All of the above types of causes are worth exploring in any exercise purporting to describe itself as 'scientific', not just causalities of time. What PoSR squarely disagrees with is the philosophical alternative that an entity, property or a behaviour can be/occur
without any cause whatsoever. This fundamental rule posited by the PoSR is often justified by appeal to the philosophical dictum
ex nihilo nihil fit ("nothing comes out of nothing").
According to the dictum, while it's logically possible that there be an entity or a property that has no cause whatsoever, it's an absurd and unhelpful possibility. Hence, for instance, the known universe may be, under the PoSR, rationally explored
either as having a sufficient reason
within itself for its own existence (self-caused) or
without itself (other-caused). But the third option that there is
no sufficient reason for the universe to exist is regarded as absurd, for the question can always be reasonably asked: If the universe does not have a sufficient reason to exist at all, how come it exists nonetheless? The proponents of the third option forbid the question 'why' or 'how' and insist on acceptance of its existence as a brute fact.

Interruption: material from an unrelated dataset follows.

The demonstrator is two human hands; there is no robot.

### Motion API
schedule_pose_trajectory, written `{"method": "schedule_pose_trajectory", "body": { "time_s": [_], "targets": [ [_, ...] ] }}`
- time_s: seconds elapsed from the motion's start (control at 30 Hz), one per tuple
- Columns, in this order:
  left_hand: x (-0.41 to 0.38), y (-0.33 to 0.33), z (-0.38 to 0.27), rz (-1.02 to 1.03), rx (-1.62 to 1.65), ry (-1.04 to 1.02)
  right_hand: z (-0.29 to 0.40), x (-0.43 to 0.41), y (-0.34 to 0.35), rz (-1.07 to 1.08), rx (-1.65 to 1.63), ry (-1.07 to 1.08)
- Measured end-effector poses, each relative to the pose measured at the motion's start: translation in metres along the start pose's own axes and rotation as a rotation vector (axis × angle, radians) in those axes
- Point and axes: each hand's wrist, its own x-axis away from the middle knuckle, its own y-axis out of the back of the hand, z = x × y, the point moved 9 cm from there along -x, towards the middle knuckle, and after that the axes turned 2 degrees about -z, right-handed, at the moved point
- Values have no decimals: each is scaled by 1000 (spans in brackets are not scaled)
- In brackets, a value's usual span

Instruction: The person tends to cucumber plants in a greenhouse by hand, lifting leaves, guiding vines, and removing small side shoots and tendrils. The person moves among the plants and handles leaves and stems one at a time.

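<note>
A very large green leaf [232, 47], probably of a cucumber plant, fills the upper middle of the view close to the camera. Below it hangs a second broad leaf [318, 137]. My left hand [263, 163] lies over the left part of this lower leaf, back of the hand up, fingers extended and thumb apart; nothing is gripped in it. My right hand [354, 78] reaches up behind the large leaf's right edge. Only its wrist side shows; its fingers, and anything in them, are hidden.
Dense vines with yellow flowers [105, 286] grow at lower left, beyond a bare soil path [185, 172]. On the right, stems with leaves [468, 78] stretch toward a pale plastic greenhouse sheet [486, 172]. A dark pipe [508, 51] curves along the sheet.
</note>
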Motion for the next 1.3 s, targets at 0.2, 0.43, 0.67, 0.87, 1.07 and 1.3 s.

Footnote: Philosophically the question 'what causes time?' (irrespective of whether time has an infinite past or not) is perfectly reasonable and hence the simplistic and popular physicalist understanding that causality logically necessitates a cause-and-effect relation
in time is both incorrect and superficial. Hence, a self-caused universe that has always existed is a perfectly logical statement when understood in terms of 'the universe containing within itself a sufficient reason for its own existence'. Similarly 'a universe that has always existed may have a sufficient reason for its existence outside of itself' is also perfectly logical. The key takeaway here, however, is that this dilemma is a metaphysical (philosophical) one and hence
unresolvable scientifically. Any effort to do the latter stumbles upon a category mistake.